**Work instructions**
Repeat the whole listing, keeping every word and every line intact.

**Data extract**
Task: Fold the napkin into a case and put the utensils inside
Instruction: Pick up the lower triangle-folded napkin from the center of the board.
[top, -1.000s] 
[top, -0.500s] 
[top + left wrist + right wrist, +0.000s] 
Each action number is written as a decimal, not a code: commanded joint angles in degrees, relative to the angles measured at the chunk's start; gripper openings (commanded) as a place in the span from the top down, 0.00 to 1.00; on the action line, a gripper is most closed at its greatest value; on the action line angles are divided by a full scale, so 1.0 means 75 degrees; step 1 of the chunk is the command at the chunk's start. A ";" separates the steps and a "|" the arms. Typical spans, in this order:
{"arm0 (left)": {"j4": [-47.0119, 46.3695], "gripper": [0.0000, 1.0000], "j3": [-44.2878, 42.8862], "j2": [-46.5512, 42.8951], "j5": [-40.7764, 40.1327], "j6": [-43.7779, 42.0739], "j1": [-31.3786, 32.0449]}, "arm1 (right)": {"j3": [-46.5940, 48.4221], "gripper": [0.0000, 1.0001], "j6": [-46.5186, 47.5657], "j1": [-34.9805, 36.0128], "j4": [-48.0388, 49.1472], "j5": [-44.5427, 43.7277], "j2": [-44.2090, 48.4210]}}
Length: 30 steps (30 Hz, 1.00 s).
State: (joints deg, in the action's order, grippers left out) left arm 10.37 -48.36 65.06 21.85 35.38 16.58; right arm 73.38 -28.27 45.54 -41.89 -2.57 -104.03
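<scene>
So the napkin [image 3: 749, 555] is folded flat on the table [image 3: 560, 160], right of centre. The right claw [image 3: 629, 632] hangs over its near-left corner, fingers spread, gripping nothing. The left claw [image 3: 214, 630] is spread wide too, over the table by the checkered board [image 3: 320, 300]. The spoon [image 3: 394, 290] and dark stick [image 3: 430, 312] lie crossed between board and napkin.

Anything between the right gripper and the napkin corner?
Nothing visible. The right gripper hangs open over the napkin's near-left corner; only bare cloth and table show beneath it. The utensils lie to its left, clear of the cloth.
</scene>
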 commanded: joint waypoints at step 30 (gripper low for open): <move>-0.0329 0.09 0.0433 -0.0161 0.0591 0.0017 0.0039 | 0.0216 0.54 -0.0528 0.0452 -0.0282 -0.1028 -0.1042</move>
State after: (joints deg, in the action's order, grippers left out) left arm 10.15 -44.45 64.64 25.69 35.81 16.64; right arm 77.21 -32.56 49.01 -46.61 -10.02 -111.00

**Output below**
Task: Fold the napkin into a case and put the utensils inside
Instruction: Pick up the lower triangle-folded napkin from the center of the board.
[top, -1.000s] 
[top, -0.500s] 
[top + left wrist + right wrist, +0.000s] 
Each action number is written as a decimal, not a code: commanded joint angles in degrees, relative to the angles measured at the chunk's start; gripper openings (commanded) as a place in the span from the top down, 0.00 to 1.00; on the action line, a gripper is most closed at its greatest value; on the action line angles are divided by a full scale, so 1.0 means 75 degrees; step 1 of the chunk is the command at the chunk's start. A ";" separates the steps and a "|" the arms. Typical spans, in this order:
{"arm0 (left)": {"j4": [-47.0119, 46.3695], "gripper": [0.0000, 1.0000], "j3": [-44.2878, 42.8862], "j2": [-46.5512, 42.8951], "j5": [-40.7764, 40.1327], "j6": [-43.7779, 42.0739], "j1": [-31.3786, 32.0449]}, "arm1 (right)": {"j3": [-46.5940, 48.4221], "gripper": [0.0000, 1.0001], "j6": [-46.5186, 47.5657], "j1": [-34.9805, 36.0128], "j4": [-48.0388, 49.1472], "j5": [-44.5427, 43.7277], "j2": [-44.2090, 48.4210]}}
Length: 30 steps (30 Hz, 1.00 s).
State: (joints deg, in the action's order, grippers left out) left arm 10.37 -48.36 65.06 21.85 35.38 16.58; right arm 73.38 -28.27 45.54 -41.89 -2.57 -104.03
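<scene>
So the napkin [image 3: 749, 555] is folded flat on the table [image 3: 560, 160], right of centre. The right claw [image 3: 629, 632] hangs over its near-left corner, fingers spread, gripping nothing. The left claw [image 3: 214, 630] is spread wide too, over the table by the checkered board [image 3: 320, 300]. The spoon [image 3: 394, 290] and dark stick [image 3: 430, 312] lie crossed between board and napkin.

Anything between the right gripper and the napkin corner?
Nothing visible. The right gripper hangs open over the napkin's near-left corner; only bare cloth and table show beneath it. The utensils lie to its left, clear of the cloth.
</scene>
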 commanded: joint waypoints at step 30 (gripper low for open): <move>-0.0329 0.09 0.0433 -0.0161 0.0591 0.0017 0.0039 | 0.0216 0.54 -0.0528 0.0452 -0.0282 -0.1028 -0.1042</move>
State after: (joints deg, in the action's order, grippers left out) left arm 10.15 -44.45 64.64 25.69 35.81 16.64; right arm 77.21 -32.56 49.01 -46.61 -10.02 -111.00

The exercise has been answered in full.